In Situ Halogen-Ion Leaching Regulates Multiple Sites on Tandem Catalysts for Efficient CO2 Electroreduction to C2+ Products

Tandem catalysts can divide the reaction into distinct steps by local multiple sites and thus are attractive to trigger CO2RR to C2+ products. However, the evolution of catalysts generally exists during CO2RR, thus a closer investigation of the reconstitution, interplay, and active origin of dual components in tandem catalysts is warranted. Here, taking AgI-CuO as a conceptual tandem catalyst, we uncovered the interaction of two phases during the electrochemical reconstruction. Multiple operando techniques unraveled that in situ iodine ions leaching from AgI restrained the entire reduction of CuO to acquire stable active Cu-0/Cu+ species during the CO2RR. This way, the residual iodine species of the Ag matrix accelerated CO generation and iodine-induced Cu-0/Cu+ promotes C-C coupling.
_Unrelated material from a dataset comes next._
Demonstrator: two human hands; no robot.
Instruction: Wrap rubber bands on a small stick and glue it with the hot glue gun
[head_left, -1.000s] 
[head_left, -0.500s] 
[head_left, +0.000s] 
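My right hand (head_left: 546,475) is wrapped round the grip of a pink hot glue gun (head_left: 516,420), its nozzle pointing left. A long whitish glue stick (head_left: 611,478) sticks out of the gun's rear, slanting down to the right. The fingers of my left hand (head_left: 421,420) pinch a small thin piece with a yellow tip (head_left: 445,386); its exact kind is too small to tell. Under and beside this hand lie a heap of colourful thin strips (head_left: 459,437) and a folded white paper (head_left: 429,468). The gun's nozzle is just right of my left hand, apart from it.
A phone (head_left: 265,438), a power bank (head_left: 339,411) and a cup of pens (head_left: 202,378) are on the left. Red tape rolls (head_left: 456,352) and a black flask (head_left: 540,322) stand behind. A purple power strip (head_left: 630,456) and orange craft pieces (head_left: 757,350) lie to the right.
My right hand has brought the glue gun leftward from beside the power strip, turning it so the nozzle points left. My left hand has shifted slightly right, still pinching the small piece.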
This self-adaptive dual-optimization endowed our catalysts with an excellent C2+ Faradaic efficiency of 68.9 %. Material operando changes in this work offer a new approach for manipulating active species towards enhancing C2+ products.

Automated summary

In this study, the interaction and active origin of dual components in a tandem catalyst were investigated using multiple operando techniques. The results revealed that the leaching of iodine ions from AgI restricted the complete reduction of CuO, leading to the formation of stable active Cu-0/Cu+ species. This self-adaptive dual-optimization strategy resulted in excellent C2+ Faradaic efficiency of the catalyst.